Sticks and Stones

They can’t make you accept, but they are giving you insight.

You’ve owned it, maybe cared for it, maybe just paid the taxes every year (hopefully ag taxes).

When you decide to sell, you’ve got a number in mind—probably based at least partly on what a broker (hopefully me) has told you about comparable sales and nearby activity.

Then the first offer comes in, and it feels like a slap in the face.

Most sellers take it personal. I get it. But an offer isn’t a judgment.

It’s just the number that works for that buyer.

Every buyer looks at the same piece of ground through a different lens. On one extreme are the people who send obvious form letters saying they want to buy your land. They’re playing a numbers game and don’t need many hits to make money.

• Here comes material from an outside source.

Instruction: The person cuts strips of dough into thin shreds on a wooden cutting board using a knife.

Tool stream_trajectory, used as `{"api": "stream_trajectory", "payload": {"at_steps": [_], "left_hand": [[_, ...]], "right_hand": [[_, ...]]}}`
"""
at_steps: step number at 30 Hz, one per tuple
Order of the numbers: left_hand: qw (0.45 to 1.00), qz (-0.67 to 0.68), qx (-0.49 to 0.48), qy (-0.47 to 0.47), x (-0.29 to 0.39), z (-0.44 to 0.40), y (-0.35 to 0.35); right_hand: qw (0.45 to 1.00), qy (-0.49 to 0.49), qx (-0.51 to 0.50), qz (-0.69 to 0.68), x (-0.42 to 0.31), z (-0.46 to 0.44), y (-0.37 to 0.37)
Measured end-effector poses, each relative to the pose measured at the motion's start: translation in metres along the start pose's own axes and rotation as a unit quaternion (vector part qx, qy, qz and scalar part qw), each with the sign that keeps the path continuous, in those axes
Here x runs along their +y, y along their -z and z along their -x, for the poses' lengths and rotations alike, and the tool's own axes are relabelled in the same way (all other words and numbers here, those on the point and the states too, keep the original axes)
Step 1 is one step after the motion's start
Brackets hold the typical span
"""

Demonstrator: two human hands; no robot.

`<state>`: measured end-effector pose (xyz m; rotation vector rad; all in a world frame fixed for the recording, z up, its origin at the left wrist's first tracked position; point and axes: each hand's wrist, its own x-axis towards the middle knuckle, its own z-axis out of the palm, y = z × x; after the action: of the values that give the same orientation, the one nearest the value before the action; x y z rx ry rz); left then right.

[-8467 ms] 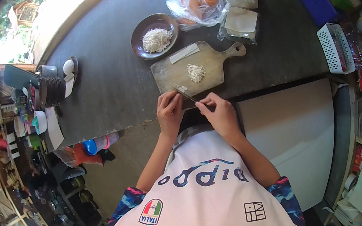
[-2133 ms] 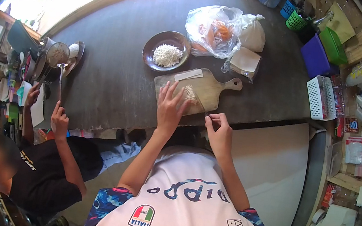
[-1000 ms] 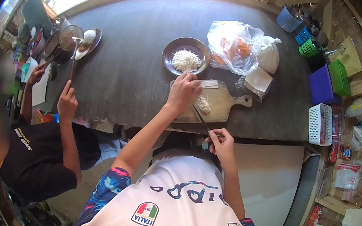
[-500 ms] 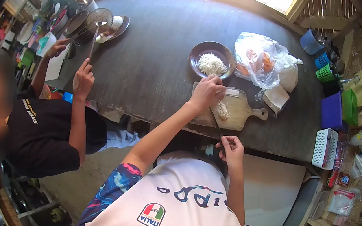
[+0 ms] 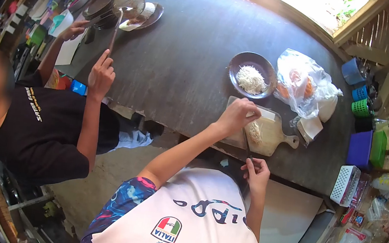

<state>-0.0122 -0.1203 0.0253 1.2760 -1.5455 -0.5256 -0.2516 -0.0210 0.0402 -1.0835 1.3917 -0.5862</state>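
My right hand is closed round the handle of a thin knife, whose blade points up over the wooden cutting board. Above the board's left part, my left hand has its fingers pinched together; what they hold, if anything, is too small to make out. A small heap of pale shreds lies on the board beside the blade. Behind it lies a white strip, partly hidden by my left hand. Just beyond the board, a dark round plate carries a pile of white shreds.
Plastic bags with orange contents and a packet lie right of the plate. At the left, a co-worker holds a strainer and a utensil near stacked dark plates. Baskets line the right side.
The view has swung, moving the board rightward in frame. My left hand has gone from spread over the shreds to pinched at the board's left. The co-worker has come nearer the middle of view.
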Motion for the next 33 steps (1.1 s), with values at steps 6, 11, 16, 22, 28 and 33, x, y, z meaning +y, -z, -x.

I don’t recommend dealing with those folks, but don’t let them ruin your day either.

A homebuilder runs numbers on what they can sell houses for. A rancher may only be thinking about grazing capacity. An investor is looking five years down the road and trying to pencil out a return.

They’re all looking at the same dirt, but with different requirements, timing, and risk tolerances. That’s why offers can be all over the place.

Another thing that throws people is timing. Some buyers can close in 30 days because they already know what they’re doing. Others need 90 or 120 days (or more) because they’ve got to get financing or city approvals.

Asking for extra time doesn’t always mean they’re flaky.

Sometimes it does, but other times it just means they’re being realistic. Sorting out which is which is part of the process.

This is where having someone on your side who’s plugged in helps. Word gets around pretty quick in my circles if someone isn’t worth messing with.

The first number a buyer throws out is rarely the final one. It’s a starting point. They’re showing you what they see, and you have the chance to respond.

That’s what negotiation is.

Sometimes you find middle ground, sometimes you don’t. But if you shut it down just because the number feels insulting, you might miss the one buyer who could actually stretch to meet your price.

I’ve seen it happen more than once. A seller laughs off an early offer, only to come back to something similar months later after realizing the market isn’t lining up with their expectations. That doesn’t mean the land is “worth less.” It means the pool of buyers who can make it work at the higher number is smaller, and it takes longer to find them.

The goal isn’t to win the first round—it’s to get the right deal closed.

Land deals usually aren’t about fast punches and fireworks. They’re about patience, persistence, and finding the match between what you’ve got and what a buyer can realistically do with it.

So when that first offer comes in and your instinct is to get mad, don’t. It’s just part of the process.

Offers give us information, even when they aren’t acceptable.

Real estate deals require trust on both sides, and if the buyer sees you as a flake it can make them reluctant.

Remember—you’re in control until you sign a contract.

The best clients stay level headed, but that doesn’t mean giving in immediately. It means being deliberate and trying to take the emotion out of it. Easier said than done sometimes, but you have to try.

Is it a bad idea to want to work with someone like minded?